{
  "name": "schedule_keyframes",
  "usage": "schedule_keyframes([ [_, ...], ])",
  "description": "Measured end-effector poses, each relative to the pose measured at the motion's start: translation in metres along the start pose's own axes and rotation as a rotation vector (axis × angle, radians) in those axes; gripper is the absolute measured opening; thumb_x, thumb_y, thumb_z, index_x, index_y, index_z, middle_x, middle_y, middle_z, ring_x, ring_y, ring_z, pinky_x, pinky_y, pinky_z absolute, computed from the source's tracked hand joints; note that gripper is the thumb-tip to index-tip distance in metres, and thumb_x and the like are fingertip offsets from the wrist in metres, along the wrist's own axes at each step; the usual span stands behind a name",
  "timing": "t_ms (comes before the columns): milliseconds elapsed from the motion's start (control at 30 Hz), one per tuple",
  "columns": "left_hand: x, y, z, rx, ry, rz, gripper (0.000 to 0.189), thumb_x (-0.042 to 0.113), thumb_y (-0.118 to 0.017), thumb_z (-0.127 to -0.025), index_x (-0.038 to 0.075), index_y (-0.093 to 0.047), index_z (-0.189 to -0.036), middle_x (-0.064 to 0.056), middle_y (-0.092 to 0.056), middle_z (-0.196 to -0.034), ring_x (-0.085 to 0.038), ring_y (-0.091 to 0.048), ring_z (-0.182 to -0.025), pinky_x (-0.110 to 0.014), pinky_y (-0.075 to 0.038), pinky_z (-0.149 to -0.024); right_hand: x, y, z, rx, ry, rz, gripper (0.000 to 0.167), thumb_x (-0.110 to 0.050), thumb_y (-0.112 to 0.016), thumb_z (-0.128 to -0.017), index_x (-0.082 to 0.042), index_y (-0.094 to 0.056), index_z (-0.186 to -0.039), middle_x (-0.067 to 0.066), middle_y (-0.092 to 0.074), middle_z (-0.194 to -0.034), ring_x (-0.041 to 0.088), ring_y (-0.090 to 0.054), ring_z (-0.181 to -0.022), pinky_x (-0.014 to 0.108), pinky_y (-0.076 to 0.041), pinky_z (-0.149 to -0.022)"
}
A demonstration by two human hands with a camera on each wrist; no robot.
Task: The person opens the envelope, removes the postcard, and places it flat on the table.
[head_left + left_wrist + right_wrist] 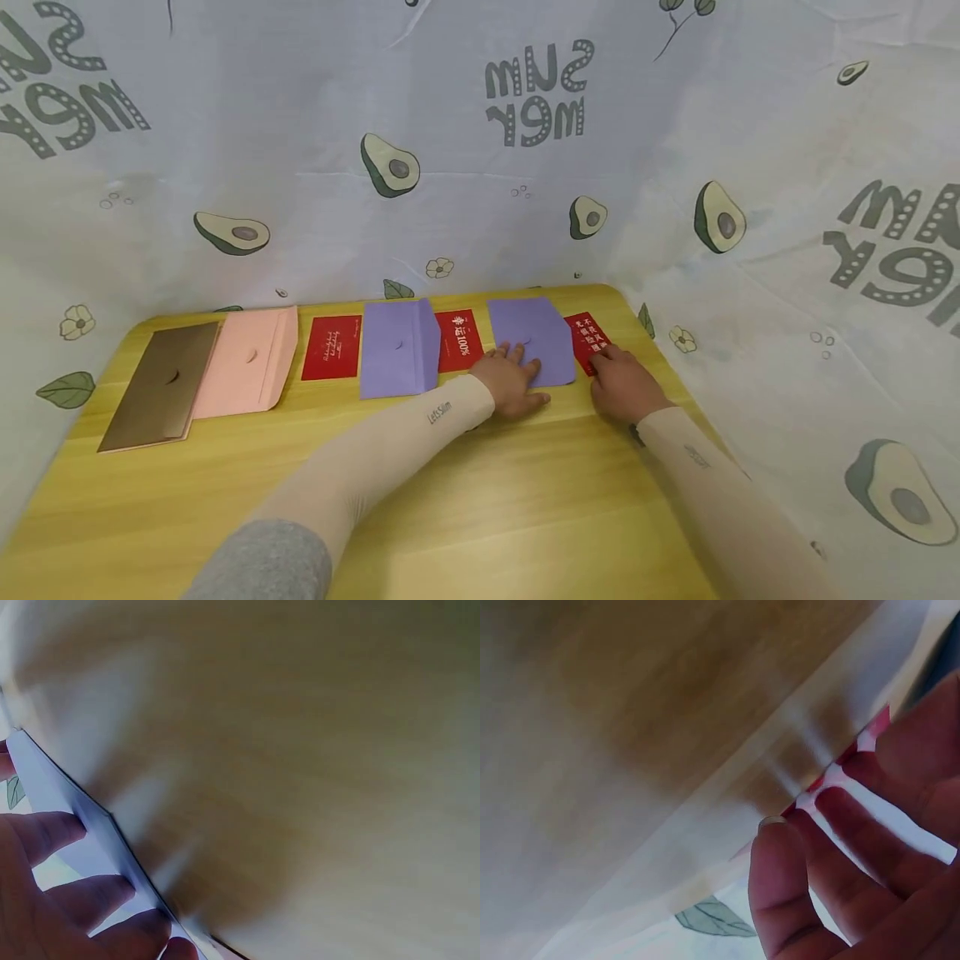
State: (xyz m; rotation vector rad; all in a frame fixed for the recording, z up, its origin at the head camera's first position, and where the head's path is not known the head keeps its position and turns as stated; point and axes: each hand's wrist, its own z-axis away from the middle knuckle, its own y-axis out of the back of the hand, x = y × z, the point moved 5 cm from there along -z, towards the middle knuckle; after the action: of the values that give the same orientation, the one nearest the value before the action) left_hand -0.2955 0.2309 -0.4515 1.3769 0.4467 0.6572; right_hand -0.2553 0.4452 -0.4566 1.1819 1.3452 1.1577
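My left hand (pixel 507 382) lies with spread fingers on a purple envelope (pixel 538 321), which rests on the table at the right of the row. In the left wrist view, its fingertips press the face of that envelope (pixel 71 799). My right hand (pixel 628 383), fingers bent, holds the near end of a red card (pixel 581 330) with white lettering, just right of the envelope. The right wrist view shows the fingertips on the red card (pixel 882 721) and the thumb by its edge; the hand hides part of the card.
Leftward along the table (pixel 480 500) lie a red card (pixel 459 329), another purple envelope (pixel 388 367), a further red card (pixel 332 348), a pink envelope (pixel 240 375) and a brown envelope (pixel 159 383) overlapping the pink one. A printed cloth (pixel 465 208) hangs behind and at the sides.
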Motion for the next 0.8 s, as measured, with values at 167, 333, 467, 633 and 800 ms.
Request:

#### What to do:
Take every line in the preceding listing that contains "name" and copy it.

#### Written solution:
  "name": "schedule_keyframes",
  "description": "Measured end-effector poses, each relative to the pose measured at the motion's start: translation in metres along the start pose's own axes and rotation as a rotation vector (axis × angle, radians) in those axes; gripper is the absolute measured opening; thumb_x, thumb_y, thumb_z, index_x, index_y, index_z, middle_x, middle_y, middle_z, ring_x, ring_y, ring_z, pinky_x, pinky_y, pinky_z absolute, computed from the source's tracked hand joints; note that gripper is the thumb-tip to index-tip distance in metres, and thumb_x and the like are fingertip offsets from the wrist in metres, along the wrist's own axes at each step; the usual span stands behind a name",

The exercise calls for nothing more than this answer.